I'm still thinking about it, but will be happy for any patch or GitHub pull request.

dkosovic commented 4 years ago

Commit https://github.com/nm-l2tp/NetworkManager-l2tp/commit/95fdaa6dc8348ba7f63bcf7aa2ccc95b762c491d should hopefully fix this issue.

Extract from the pppd man page :

_:_ Set the local and/or remote interface IP addresses. Either one may be omitted. ... The remote address will be obtained from the peer if not specified in any option. Thus, in simple cases, this option is not required.
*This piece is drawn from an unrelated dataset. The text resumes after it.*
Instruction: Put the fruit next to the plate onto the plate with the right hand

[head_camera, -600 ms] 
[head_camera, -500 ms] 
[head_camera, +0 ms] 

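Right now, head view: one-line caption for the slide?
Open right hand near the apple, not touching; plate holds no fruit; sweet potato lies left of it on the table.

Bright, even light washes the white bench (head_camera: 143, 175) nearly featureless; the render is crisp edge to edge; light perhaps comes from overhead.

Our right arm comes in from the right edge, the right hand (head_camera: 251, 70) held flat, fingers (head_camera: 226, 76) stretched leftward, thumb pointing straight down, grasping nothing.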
If a local and/or remote IP address is specified with this option, pppd will not accept a different value from the peer in the IPCP negotiation, unless the ipcp-accept-local and/or ipcp-accept-remote options are given, respectively.

ipcp-accept-remote With this option, pppd will accept the peer's idea of its (remote) IP address, even if the remote IP address was specified in an option.

I used :<gateway_IP_address> and ipcp-accept-remote in the generated ppp options file so that <gateway_IP_address> could be passed to nm-l2tp-ppd-plugin where I could make sure the broken route to the <gateway_IP_address> is no longer added.

I deleted some comments in this issue as they weren't adding anything and to make it easier to read the actual issue.

This fix will be in the new NetworkManager-l2tp 1.8.4 which I hope to release within the next couple of weeks.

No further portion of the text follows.